In the U.S., plants can sue the power companies for power company caused damages, so there is less need for ride-through capability. Might be the same in Germany, and our star reporter doesn’t know it.
Makes you yearn, sometimes, for the good ole days when high tech was pneumatic controls. Fewer of those unplanned crashes and hours to days to restart.
Keeping the grid balanced between supply and demand is tough enough when the supply is relatively stable. Germany has chosen to rely very heavily on a variable supply.
Here at the foot of the alpes when it lightning strikes the mainpower cables to Italy it trips circuitbreakers for more then a milisecond. You can actually see your lights dim. My computers all just continue functioning without an UPS. I can’t believe that a milisecond drop could do anything.
But a second is long, that could trip the failsafe on machines. Bad journalism doesn’t make the basic premise untrue.
Germany’s taxing the grid with their silly idea to shutdown perfectly good nukes is a fact.
The alway-on relay is a common device in power circuits.
AC is rectified and filtered to provide DC that operates a magnetic coil to hold a ferrometallic ‘reed’ switch closed against spring tension. If the power sags for even a millisecond the switch opens, cutting all power to the equipment, closing valves, etc. When the equipment uses flammable gases (VERY common in industry) this prevents accidental ‘blowouts’ that can explosively(!) reignite after a brief power interruption.

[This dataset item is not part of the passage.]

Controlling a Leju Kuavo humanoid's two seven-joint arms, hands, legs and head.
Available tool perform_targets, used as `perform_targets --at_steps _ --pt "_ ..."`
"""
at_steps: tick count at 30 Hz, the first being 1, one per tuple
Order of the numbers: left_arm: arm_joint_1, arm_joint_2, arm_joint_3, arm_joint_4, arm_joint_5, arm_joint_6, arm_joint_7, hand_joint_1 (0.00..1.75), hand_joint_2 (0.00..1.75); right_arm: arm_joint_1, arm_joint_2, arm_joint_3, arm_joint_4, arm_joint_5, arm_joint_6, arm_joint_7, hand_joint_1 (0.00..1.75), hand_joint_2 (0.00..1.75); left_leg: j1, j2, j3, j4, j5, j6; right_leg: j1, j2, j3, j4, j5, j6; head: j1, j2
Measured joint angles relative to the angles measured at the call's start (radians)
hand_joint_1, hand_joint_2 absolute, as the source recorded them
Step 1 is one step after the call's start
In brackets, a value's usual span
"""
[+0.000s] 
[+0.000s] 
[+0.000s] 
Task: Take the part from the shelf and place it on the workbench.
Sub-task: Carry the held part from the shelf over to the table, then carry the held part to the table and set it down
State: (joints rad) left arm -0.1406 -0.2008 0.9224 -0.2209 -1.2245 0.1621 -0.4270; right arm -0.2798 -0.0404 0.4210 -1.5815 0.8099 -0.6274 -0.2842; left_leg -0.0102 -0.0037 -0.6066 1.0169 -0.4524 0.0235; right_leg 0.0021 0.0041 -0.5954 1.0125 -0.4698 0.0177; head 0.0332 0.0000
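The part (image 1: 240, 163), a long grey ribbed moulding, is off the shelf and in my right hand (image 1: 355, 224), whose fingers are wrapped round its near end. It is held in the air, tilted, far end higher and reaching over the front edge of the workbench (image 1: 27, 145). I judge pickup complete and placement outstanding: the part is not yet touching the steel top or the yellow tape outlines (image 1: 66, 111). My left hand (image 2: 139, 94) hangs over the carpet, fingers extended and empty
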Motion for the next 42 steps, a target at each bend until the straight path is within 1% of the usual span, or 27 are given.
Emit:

This is a safety feature. A sudden production shutdown is far cheaper than a (possibly lethal) explosion and fire. It si better still if the shutdown can be prevented using a *reliable* grid with UPS systems and backup power.
I’ve seen and dealt with various technologies to ‘smooth’ power and/or protect equipment – saturable core transformers, variacs, fast to drop/slow to engage relays, etc. Those issues are not the crux of the problem. It is simply that all the current ‘green’ energy is unreliable and attempting to make it a mainstay in the grid is magical thinking unrelated to the real world. Just ask the folks in Texas who dropped an entire city when the wind stopped.
All of this is of course, to be laid at the feet of the Satanic Gases and Gorebal Warming. Two of the world’s greatest scams in a hundred years. These people need to go to Devil’s Island and not come back.
Obviously the millisecond comment was just being used in place of “a fraction of a second” which is the layman’s term often used. The writer must have felt it would sound more technical to use the more precise term, not knowing he was actually decreasing accuracy. But that aside, many people including myself have been predicting that the grid in Germany would become unstable and that this would eventually affect their heavy manufacturing base. But we were ignored. Now Germany will pay the price and it could be a decade or more before they fully recover.